I reviewed this week’s Hannibal for Decider, which is another way to say I was paid to write the phrase “like a vampire ejaculating.”

“Hannibal” thoughts, Season Three, Episode Eight: “The Great Red Dragon”

July 27, 2015

More impressive still is Richard Armitage’s instant-classic work as Francis Dolarhyde — aka the Tooth Fairy, aka the Great Red Dragon — whom he doesn’t so much play as inhabit. In a recent interview, Armitage said he patterned his (so far entirely wordless) performance on Mica Levi’s avant-garde score for Jonathan Glazer’s art-house horror masterpiece Under the Skin. That a main character on a network television show would be based not a performance but the music from one of the most difficult and surreal horror films ever made is remarkable in and of itself. But beyond that, the connection makes perfect sense. Like Under the SkinRed Dragon concerns an individual in the process of becoming: making, and perhaps unmaking, themselves into a creature driven to commit monstrous crimes. Armitage’s Dolarhyde stares at his own hands as if only now realizing not just their potential but their existence, and mouths formless syllables as if trying to construct not just speech but the meaning behind it. It’s both easy and instructive to see the parallels with Scarlett Johannson’s nameless predator, another beast slouching toward mayhem to be born.

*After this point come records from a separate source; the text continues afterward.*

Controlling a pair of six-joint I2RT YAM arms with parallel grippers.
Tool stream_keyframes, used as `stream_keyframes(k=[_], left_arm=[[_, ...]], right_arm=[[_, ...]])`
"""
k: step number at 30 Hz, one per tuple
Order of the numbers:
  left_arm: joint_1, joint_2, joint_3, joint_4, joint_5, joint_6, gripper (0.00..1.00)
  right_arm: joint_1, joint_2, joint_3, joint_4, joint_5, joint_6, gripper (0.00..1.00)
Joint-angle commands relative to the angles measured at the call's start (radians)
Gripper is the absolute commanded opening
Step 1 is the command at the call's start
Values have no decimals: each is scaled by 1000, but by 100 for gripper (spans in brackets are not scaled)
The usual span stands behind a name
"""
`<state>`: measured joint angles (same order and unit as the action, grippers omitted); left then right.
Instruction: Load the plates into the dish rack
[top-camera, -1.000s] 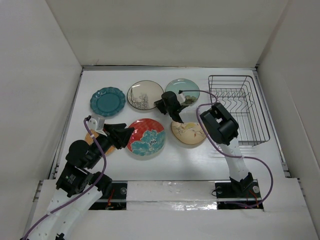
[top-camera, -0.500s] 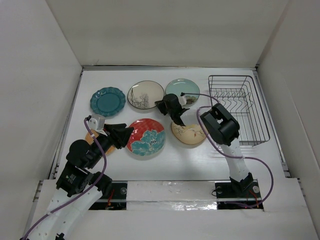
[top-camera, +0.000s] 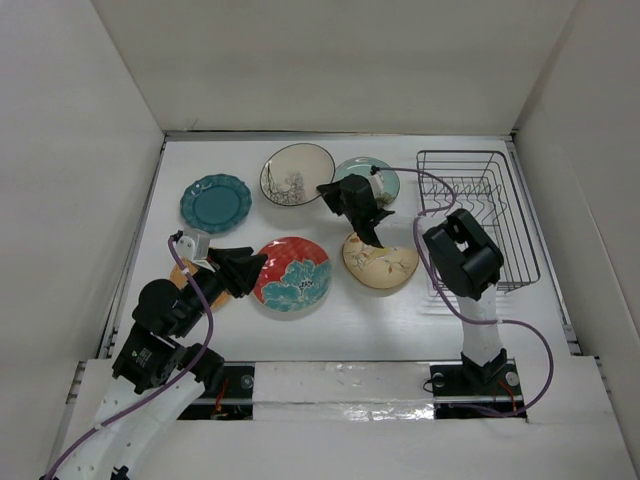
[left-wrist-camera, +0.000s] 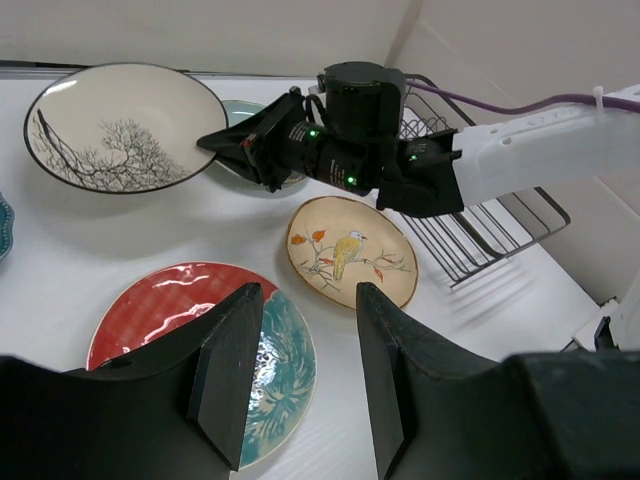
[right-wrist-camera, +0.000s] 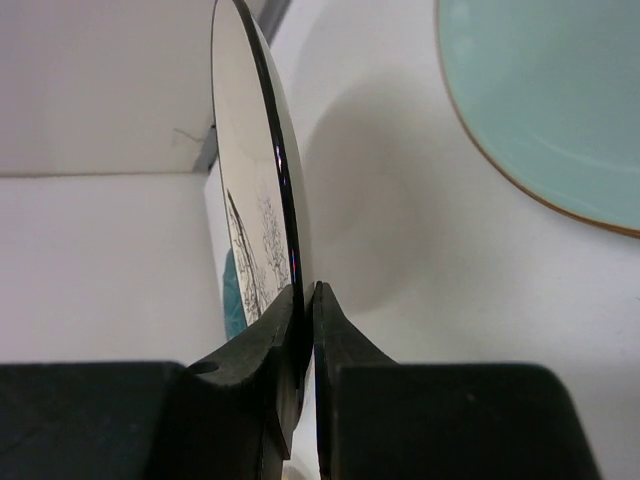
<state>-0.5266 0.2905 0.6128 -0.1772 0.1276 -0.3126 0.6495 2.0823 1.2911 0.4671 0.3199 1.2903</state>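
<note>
A white worktop (top-camera: 200, 155) fills the middle of the scene, matte and plain, with soft shadows lying on it. Behind the worktop rises a white back wall (top-camera: 330, 60), and a thin dark seam (top-camera: 340, 133) runs where the two meet. A white left wall (top-camera: 70, 170) stands along the worktop's left side and a white right wall (top-camera: 590, 130) along its right side, both slanting outward toward the top. A grey left edge strip (top-camera: 125, 280) borders the worktop below the left wall, and a right edge strip (top-camera: 556, 285) matches it opposite. Along the worktop's near edge lies a glossy white band (top-camera: 340, 380) that catches the light.
</note>
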Motion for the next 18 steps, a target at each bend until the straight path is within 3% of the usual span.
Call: stream_keyframes(k=[1, 5, 10, 14, 18], left_arm=[[-4, -8, 15, 30, 1, 10, 39], [-4, -17, 15, 31, 3, 9, 38], [-27, -43, 12, 33, 7, 9, 38], [-50, -76, 8, 38, 6, 10, 38], [-61, -114, 8, 36, 0, 12, 39]], right_arm=[[-16, -117, 19, 266, -63, -23, 0], [-50, -200, -18, 289, -88, -69, 0], [-187, -407, -120, 220, -128, -216, 0], [-336, -646, -208, -18, -153, -432, 0], [-482, -906, -214, -269, -64, -647, 0]])
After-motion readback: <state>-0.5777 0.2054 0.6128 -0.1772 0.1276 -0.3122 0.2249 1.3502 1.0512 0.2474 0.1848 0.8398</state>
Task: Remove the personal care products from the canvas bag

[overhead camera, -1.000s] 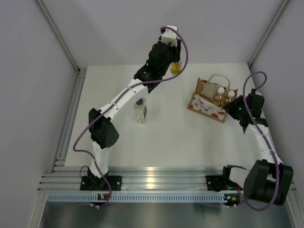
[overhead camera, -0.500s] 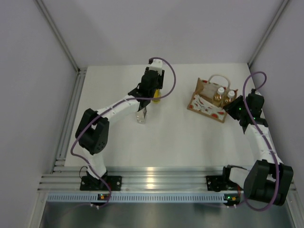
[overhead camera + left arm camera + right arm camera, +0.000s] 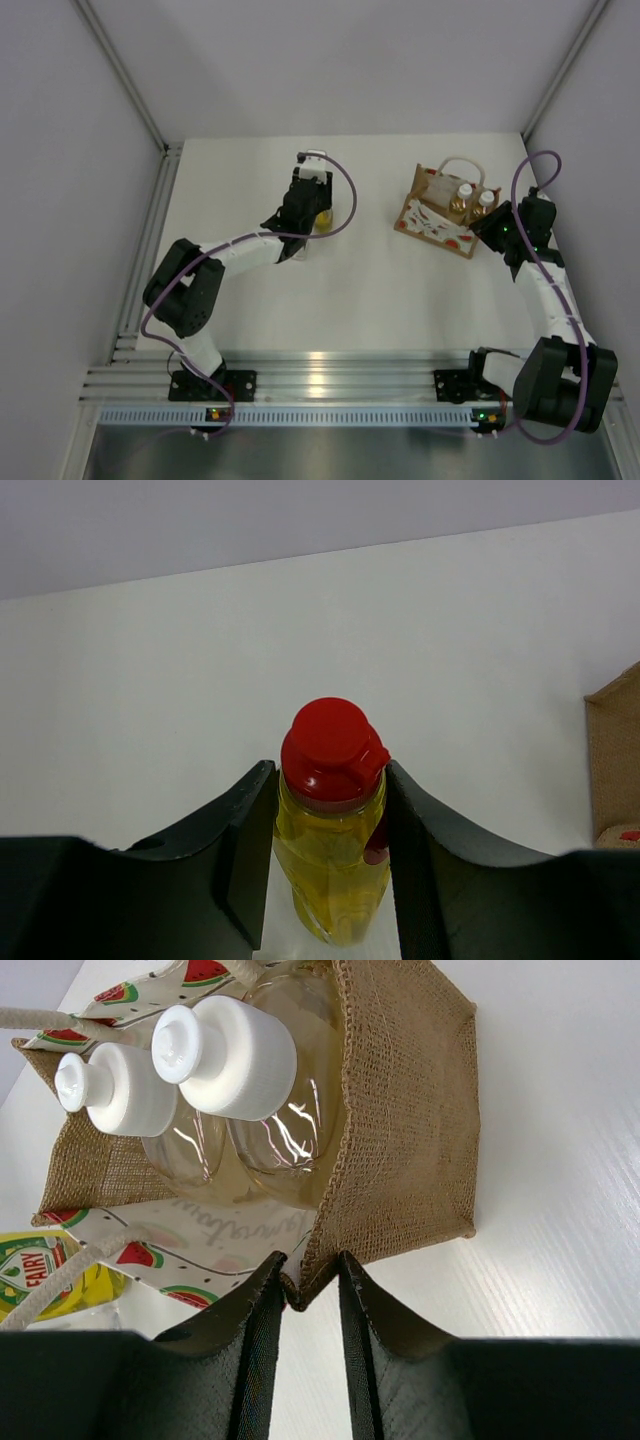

But there are few parallels, if any, between Dolarhyde’s brutality and that of the series’ title character. After a half-season immersion in Hannibal’s world of refined and decadent Old Europe evil, the blunt force of this new killer could not be more striking. Frederic Chilton, who as played by Raul Esparza could quite convincingly pass himself off as Armitage/Dolarhyde’s twin brother, makes a joke out of the contrast (to say nothing of Hannibal’s ratings woes). “He has a much wider demographic than you do,” he tells Lecter. “You, with your fancy allusions and fussy aesthetics, will always have niche appeal. But this fellow…there is something so universal about what he does. Kills whole families, and in their homes. Strikes at the very core of the American dream. You might say he’s a four-quadrant killer.”

Indeed, Dolarhyde kills with an urgent simplicity that’s more viscerally frightening than the elaborate installation-art, performance-piece slayings that have been the stock in trade of both Hannibal and his several serial-killing rivals throughout the series’ run. The Tooth Fairy uses a gun to commit most of his murders; he needs to end lives as quickly as possible. While he does stage his victims’ bodies in gruesome tableaux, posing them together as one big happy family with the shards of broken mirrors over their eyes and mouths (and in the mothers’ genitals), he actually puts the corpses back afterwards. He has no interest in advertising himself to the world, proclaiming his sick genius; what he does, he does for himself alone.  If Lecter is a vampire, Dolarhyde is a werewolf. He is an exclamation point to Hannibal’s ellipsis. All of this is communicated by the show through killing; this is its design. And if it is the punctuation that must end the series, so be it.

I reviewed this week’s episode of Hannibal for Decider. This show is astonishing.